De begroting voor het werk van de kerk, met daarbij de begroting van de dienstenorganisatie (voor het onderscheid zie § 12.9.8), wordt voorbereid door het bestuur van de dienstenorganisatie. Het bestuur overlegt daartoe met de kleine synode, de evangelisch-lutherse synode en de algemene classicale vergaderingen (ord. 11-20-1). Het stelt de begroting van de dienstenorganisatie ook aan de orde in het besturenoverleg (G.R. dienstenorganisatie, art. 12-2). Hierin participeert naast het bestuur van de dienstenorganisatie en het moderamen van de generale synode een vertegenwoordiging van de algemene classicale vergaderingen en van
|282|
de regionale raden van advies. Elke algemene classicale vergadering en elke regionale raad wijst een vertegenwoordiger hiervoor aan (G.R. dienstenorganisatie, art. 9-3).

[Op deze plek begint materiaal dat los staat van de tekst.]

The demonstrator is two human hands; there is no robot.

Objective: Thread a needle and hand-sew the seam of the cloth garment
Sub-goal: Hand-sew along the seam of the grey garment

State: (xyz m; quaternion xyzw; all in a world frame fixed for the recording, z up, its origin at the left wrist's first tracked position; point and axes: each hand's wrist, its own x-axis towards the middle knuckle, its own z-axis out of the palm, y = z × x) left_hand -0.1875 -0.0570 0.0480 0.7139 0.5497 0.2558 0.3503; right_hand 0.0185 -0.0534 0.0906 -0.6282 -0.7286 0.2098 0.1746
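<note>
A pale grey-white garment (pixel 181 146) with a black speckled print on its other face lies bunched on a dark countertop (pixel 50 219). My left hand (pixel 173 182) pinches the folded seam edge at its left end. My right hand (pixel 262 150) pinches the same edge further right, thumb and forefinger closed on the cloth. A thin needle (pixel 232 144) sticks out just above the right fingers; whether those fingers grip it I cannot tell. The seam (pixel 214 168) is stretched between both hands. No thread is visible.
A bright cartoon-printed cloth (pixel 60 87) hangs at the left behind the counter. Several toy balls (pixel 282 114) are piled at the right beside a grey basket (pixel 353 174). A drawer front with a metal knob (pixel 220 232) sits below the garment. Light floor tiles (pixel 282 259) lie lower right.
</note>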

De begroting van de kerk wordt vastgesteld door de kleine synode, die daarbij gebonden is aan het door de generale synode vastgestelde beleidsplan (ord. 11-20-1).
Ook de jaarrekening van de kerk wordt voorbereid door het bestuur van de dienstenorganisatie en vastgesteld door de kleine synode. De administratie wordt gecontroleerd door een door de kleine synode aan te wijzen certificerend accountant (ord. 11-20-4 t/m 6).